A patient who underwent ventriculosternal shunting, a novel procedure, is presented with durable and successful outcomes.

A patient with end-stage renal failure and heart failure with recurrent pleural effusion suffered from post-subarachnoid hemorrhage communicating hydrocephalus. Because of the need for continuous ambulatory peritoneal dialysis and the risk of introducing excessive cardiac preloading, conventional shunting was relatively contraindicated. Ventriculosternal shunting was performed by adopting the cancellous matrix of the sternum as the anatomic receptacle for intraosseous cerebrospinal fluid absorption.
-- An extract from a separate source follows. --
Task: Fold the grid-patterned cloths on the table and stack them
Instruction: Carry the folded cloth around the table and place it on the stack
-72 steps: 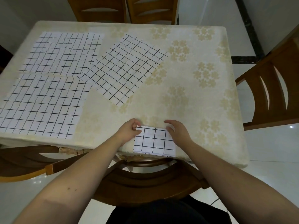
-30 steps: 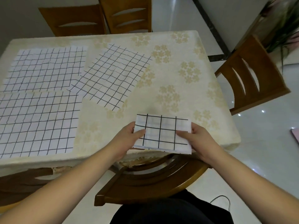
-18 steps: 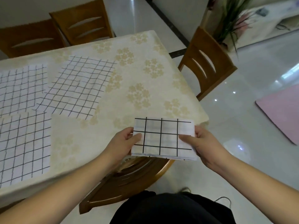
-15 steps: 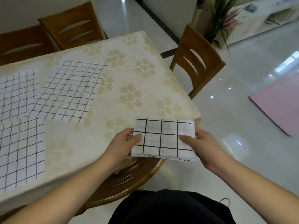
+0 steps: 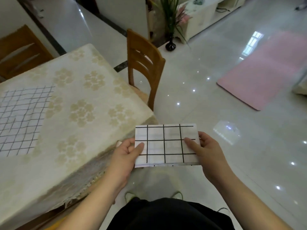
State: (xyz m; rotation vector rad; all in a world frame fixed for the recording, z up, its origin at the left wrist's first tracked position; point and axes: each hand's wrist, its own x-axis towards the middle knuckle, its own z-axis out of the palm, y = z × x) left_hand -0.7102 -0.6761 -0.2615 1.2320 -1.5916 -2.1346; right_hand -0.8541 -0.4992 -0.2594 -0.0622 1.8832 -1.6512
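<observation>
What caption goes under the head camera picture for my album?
Both hands, left and right, hold a folded grid cloth beside the table.

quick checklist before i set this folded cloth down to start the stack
1. Left hand grips the folded cloth, thumb on top: ok.
2. Right hand grips the opposite edge: ok.
3. Cloth held flat, layers lined up: ok; a thin lower layer peeks out at the near edge.
4. Cloth above the table: not ok, it is out past the corner, over the floor.
5. Bare tablecloth free beside the unfolded cloth: ok.
6. Other unfolded cloths: cannot tell, out of frame.
</observation>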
After placement of the ventricular catheter in the usual manner, the distal end was inserted into the sternum.

There was demonstrable clinical and radiological improvement in hydrocephalus by ventriculosternal shunting. Cerebrospinal fluid intraosseous absorption by this novel procedure translated into both physical and cognitive recovery. The procedure was tolerable, effective, and durable, with the patient suffering no complications 3 years after the procedure.

Ventriculosternal shunting for the management of hydrocephalus is a feasible, safe, and durable surgical treatment option for selected patients when conventional procedures are contraindicated 1).


1)
Ming Woo PY, Hung Pang PK, Chan KY, Ching Kwok JK. Ventriculosternal Shunting for the Management of Hydrocephalus: Case Report of A Novel Technique. Neurosurgery. 2015 Sep;11 Suppl 3:371-5. doi: 10.1227/NEU.0000000000000861. PubMed PMID: 26114598.